My throat felt dry, but I forced the words out.
“There is a woman under our bed.”
He did not react the way a confused husband should.
He did not laugh.
He did not ask what I meant.
Instead, he sighed softly, as if I had mentioned something minor and inconvenient.
“I told you not to look,” he replied.
The air suddenly felt heavier, thicker, harder to breathe.
“She looks exactly like me,” I whispered, my voice breaking. “She is pregnant.”
Obinna glanced briefly at Musa, who nodded once and returned to his bench like a machine completing an instruction.
Obinna turned back to me and reached for my bag gently.
“You are shaking,” he said. “Come inside. Let us talk properly.”
I stepped backward.
“I am not going back into that room.”
His expression changed slightly, not into rage, but into something colder.
“You already went into that room,” he corrected quietly. “You crossed the line.”
A breeze moved across the compound, but it did not cool my skin.
I felt sweat gathering at the base of my neck.

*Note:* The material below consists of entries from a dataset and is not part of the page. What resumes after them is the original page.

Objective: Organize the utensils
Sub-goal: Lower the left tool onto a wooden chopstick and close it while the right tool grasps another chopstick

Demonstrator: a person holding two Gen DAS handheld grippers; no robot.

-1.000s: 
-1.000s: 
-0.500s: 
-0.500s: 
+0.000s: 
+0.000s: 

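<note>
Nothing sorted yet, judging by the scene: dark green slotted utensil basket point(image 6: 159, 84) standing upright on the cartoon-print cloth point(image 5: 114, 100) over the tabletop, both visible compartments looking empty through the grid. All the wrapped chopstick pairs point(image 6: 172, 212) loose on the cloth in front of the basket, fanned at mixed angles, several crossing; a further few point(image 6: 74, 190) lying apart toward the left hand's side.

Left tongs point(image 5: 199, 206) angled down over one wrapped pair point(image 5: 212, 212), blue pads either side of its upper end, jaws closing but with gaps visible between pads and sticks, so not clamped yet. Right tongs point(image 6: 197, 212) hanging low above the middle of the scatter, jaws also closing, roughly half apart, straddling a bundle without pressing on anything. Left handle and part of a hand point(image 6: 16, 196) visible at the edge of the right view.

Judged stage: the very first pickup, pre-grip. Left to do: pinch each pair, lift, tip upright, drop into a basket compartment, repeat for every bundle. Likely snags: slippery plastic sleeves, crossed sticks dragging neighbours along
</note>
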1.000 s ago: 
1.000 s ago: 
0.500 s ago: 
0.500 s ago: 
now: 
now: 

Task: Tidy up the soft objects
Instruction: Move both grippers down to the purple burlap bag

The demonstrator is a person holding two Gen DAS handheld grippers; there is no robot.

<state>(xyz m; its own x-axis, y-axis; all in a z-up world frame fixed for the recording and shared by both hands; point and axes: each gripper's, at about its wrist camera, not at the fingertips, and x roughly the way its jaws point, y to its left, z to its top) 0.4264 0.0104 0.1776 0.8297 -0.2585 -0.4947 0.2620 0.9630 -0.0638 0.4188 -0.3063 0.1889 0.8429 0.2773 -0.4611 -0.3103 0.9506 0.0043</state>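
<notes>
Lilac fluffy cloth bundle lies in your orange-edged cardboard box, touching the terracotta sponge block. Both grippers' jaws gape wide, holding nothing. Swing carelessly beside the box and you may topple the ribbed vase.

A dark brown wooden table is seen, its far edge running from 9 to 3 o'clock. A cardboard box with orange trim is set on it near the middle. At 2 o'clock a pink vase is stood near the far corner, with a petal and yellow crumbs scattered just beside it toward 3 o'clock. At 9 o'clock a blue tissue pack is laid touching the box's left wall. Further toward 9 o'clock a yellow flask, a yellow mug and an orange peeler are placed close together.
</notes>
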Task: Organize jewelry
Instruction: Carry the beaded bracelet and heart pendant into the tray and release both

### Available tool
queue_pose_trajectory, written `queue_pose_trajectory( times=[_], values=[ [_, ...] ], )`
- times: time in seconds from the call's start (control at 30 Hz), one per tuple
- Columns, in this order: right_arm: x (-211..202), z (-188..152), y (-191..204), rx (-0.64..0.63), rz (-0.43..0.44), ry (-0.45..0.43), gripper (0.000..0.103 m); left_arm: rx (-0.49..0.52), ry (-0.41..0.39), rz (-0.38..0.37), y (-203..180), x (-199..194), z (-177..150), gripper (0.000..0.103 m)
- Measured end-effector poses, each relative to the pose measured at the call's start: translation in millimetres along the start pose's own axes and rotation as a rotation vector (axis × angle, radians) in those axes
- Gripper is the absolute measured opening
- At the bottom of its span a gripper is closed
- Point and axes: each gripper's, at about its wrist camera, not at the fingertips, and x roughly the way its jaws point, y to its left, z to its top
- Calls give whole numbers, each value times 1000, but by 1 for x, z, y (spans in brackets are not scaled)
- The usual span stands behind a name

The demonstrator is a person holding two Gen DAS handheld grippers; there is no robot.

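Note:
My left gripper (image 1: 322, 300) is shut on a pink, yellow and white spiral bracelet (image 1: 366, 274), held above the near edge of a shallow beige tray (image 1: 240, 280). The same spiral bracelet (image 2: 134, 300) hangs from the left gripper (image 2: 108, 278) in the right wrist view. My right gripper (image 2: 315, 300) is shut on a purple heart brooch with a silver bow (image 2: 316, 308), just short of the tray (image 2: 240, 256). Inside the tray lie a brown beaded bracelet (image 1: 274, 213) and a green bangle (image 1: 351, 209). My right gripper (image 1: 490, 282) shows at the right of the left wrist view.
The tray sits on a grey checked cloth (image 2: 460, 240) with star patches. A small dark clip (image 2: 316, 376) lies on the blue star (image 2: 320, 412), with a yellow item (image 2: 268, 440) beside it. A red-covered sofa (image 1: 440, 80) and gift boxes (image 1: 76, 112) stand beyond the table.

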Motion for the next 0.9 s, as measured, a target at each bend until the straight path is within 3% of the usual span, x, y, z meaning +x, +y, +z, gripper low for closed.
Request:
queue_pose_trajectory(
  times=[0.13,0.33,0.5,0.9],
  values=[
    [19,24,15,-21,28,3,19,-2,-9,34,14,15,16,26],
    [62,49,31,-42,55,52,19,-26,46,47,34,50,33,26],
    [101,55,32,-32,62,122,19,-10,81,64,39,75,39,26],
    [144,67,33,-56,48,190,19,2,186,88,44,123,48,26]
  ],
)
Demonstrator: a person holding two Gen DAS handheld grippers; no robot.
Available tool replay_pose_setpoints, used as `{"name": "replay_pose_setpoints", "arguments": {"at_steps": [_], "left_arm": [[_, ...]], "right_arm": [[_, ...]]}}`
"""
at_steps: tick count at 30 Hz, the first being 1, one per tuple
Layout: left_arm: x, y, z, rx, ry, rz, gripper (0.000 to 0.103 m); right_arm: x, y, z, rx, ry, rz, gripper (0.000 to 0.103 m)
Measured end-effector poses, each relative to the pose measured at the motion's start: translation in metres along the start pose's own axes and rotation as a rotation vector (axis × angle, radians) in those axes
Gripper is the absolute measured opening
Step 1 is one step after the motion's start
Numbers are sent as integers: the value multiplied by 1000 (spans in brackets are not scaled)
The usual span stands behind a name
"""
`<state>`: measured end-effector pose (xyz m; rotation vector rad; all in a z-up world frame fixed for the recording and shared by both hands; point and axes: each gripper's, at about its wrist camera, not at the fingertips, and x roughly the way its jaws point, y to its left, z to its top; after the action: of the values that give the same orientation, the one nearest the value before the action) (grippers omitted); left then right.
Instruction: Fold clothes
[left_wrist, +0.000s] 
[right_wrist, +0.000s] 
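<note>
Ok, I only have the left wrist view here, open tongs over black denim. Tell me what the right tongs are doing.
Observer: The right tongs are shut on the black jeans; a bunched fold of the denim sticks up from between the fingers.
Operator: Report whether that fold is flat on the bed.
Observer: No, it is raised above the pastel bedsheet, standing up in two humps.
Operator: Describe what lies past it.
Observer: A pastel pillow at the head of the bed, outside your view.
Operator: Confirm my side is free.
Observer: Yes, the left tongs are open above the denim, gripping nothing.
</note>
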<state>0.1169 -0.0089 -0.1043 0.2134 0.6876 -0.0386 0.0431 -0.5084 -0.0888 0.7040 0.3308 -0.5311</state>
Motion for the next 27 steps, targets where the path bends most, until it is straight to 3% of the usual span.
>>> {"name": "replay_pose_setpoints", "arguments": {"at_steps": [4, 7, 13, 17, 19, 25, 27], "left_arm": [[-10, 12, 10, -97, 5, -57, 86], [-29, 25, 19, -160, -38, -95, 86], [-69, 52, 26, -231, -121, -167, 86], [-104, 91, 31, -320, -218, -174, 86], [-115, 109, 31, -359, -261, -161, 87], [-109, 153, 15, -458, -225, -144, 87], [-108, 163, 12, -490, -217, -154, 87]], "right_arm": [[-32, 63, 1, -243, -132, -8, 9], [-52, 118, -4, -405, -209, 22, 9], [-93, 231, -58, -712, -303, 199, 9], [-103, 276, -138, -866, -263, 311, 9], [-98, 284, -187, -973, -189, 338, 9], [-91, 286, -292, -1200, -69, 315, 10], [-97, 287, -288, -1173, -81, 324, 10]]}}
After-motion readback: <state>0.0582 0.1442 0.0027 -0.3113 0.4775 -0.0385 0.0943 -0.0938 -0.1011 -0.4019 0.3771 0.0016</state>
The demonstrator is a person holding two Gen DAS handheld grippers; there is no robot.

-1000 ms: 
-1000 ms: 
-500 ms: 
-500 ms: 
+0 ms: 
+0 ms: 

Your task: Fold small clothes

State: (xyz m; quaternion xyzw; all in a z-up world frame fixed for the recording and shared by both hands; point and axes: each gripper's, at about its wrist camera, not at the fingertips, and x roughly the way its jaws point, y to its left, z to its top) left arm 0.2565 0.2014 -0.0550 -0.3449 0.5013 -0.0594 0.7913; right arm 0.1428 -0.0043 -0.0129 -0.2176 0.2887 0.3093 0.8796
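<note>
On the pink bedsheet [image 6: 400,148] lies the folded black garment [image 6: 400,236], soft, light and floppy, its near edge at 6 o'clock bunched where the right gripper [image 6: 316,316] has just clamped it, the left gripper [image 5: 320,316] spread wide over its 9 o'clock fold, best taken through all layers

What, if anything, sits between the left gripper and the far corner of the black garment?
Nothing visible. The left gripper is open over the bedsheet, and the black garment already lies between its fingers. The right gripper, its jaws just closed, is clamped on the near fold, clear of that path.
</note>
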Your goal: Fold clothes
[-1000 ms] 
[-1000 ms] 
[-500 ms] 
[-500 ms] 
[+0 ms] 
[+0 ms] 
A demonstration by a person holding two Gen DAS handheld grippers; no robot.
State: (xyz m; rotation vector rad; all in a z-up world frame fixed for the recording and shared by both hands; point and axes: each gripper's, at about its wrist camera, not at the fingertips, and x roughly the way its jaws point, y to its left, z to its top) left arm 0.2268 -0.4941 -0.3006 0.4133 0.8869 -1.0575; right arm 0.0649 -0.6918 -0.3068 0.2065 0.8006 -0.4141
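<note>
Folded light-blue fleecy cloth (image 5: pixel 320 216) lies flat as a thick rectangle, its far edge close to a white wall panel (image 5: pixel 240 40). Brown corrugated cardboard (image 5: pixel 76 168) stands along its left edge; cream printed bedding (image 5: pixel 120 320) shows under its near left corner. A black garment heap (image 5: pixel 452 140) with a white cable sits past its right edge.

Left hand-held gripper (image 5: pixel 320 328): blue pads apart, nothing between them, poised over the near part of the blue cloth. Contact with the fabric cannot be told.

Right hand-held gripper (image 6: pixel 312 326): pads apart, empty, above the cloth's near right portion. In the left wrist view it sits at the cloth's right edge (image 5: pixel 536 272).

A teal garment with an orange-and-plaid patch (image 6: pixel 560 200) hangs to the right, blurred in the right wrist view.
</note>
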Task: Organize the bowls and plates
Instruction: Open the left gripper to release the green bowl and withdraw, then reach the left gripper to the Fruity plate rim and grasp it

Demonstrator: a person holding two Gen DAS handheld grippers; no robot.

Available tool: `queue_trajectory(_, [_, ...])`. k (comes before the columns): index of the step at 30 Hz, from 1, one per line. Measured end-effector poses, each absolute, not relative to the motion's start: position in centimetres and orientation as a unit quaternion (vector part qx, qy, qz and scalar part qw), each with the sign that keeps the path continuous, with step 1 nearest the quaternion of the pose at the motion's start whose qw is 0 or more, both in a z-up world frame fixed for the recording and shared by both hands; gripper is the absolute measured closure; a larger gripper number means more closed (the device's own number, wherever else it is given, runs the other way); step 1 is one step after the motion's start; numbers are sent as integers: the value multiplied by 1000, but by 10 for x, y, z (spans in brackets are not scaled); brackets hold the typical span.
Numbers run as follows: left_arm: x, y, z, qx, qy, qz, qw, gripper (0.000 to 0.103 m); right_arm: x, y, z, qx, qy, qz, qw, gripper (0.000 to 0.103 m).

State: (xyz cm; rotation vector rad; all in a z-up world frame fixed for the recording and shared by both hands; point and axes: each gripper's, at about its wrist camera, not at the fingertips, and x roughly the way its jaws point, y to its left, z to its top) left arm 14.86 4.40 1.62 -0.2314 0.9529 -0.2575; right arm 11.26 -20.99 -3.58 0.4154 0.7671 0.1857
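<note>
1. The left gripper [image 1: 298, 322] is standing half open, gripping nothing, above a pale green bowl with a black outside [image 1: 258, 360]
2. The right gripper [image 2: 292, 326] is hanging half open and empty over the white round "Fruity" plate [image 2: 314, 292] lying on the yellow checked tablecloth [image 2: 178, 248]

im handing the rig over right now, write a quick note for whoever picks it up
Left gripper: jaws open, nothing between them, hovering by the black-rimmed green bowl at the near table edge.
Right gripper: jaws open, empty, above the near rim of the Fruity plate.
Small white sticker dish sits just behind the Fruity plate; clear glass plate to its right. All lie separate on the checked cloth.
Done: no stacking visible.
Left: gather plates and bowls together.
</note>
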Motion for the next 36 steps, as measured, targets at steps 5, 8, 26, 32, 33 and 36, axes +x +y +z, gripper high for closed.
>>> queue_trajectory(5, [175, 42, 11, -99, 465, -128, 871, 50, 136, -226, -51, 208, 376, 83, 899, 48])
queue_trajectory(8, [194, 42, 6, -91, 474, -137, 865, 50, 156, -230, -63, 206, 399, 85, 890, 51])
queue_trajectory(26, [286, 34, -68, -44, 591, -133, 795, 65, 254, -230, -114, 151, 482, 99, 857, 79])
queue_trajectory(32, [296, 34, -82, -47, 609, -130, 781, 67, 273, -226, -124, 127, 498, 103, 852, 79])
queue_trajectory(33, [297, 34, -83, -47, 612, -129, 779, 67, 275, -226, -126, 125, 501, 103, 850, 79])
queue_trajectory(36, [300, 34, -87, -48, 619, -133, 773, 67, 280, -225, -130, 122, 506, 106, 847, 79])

“What is she?” I asked. “Who is she?”
He studied my face carefully, almost clinically, like a doctor examining a patient.
“You were not supposed to find out before the ninth month,” he said.
The words made no sense at first.
“Ninth month of what?” I demanded.
“Of your marriage,” he replied.
My stomach tightened painfully.
He gestured toward the house.
“Come inside before the neighbors start noticing you standing like this.”
I looked toward the high walls surrounding the compound.
They suddenly felt taller than before.
“I am not going anywhere with you,” I said, though my voice lacked strength.
Obinna’s jaw tightened.
“You think you are the first?” he asked quietly.
My heart skipped.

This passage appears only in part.